Fix the race in the dbias computation in MXFP8 quantization and grouped quantization kernel (NVIDIA#2921)

ptrendx · web-flow · commit 5d947a037757 · 2026-04-23T20:44:35.000-07:00
Fix the race in the dbias computation

Signed-off-by: Przemek Tredak &lt;ptredak@nvidia.com&gt;
diff --git a/transformer_engine/common/cast/mxfp8/group_quantize_mxfp8.cuh b/transformer_engine/common/cast/mxfp8/group_quantize_mxfp8.cuh
@@ -713,6 +713,8 @@ __global__ void __launch_bounds__(THREADS_PER_CHUNK) group_quantize_mxfp8_kernel
         if constexpr (COLWISE_SCALING) {
           thread_partial_dbias = partial_dbias_colwise;
         } else {
+          ptx::cp_async_bulk_wait_group_read<0>();
+          __syncthreads();
           float *partial_dbias_rowwise = reinterpret_cast<float *>(dshmem);
 
           constexpr size_t DBIAS_BUFF_WIDTH = THREADS_X * (SCALE_DIM_X + 1);
diff --git a/transformer_engine/common/cast/mxfp8/quantize_mxfp8.cuh b/transformer_engine/common/cast/mxfp8/quantize_mxfp8.cuh
@@ -498,6 +498,8 @@ __global__ void __launch_bounds__(THREADS_PER_CHUNK)

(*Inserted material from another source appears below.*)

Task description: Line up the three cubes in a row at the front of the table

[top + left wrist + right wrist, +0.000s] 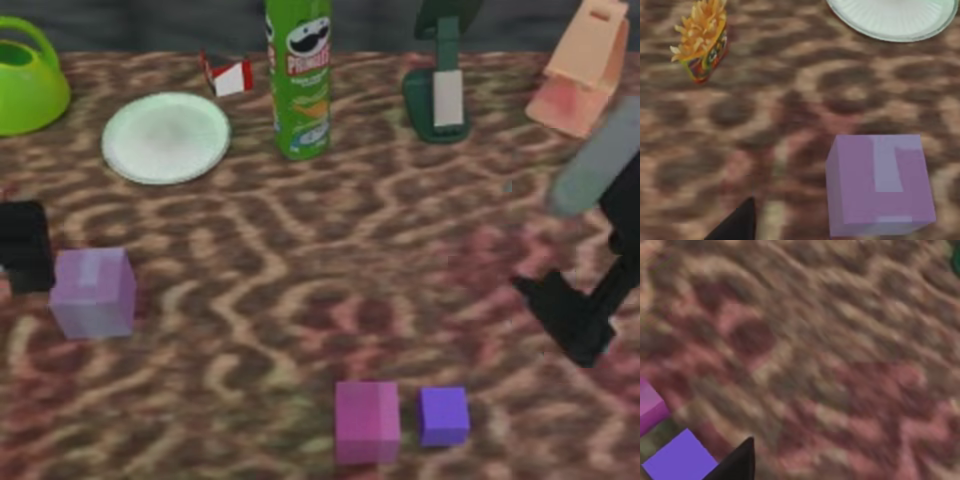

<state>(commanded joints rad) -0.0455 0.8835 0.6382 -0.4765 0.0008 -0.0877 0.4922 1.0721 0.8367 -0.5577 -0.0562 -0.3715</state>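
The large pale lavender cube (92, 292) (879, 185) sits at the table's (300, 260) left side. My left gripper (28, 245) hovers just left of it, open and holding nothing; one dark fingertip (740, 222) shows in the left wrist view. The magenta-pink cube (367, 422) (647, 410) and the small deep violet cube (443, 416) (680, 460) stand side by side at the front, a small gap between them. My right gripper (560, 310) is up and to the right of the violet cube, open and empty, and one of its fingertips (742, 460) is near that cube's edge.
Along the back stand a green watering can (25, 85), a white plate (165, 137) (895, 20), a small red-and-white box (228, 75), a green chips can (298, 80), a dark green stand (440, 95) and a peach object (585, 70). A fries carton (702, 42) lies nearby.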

     if constexpr (COLWISE_SCALING) {
       thread_partial_dbias = partial_dbias_colwise;
     } else {
+      ptx::cp_async_bulk_wait_group_read<0>();
+      __syncthreads();
       // Reusing dshmem (in_sh) as dbias buffer [HEIGHT x WIDTH]
       // HEIGHT = THREADS_Y
       // WIDTH = THREADS_X * (SCALE_DIM_X + 1)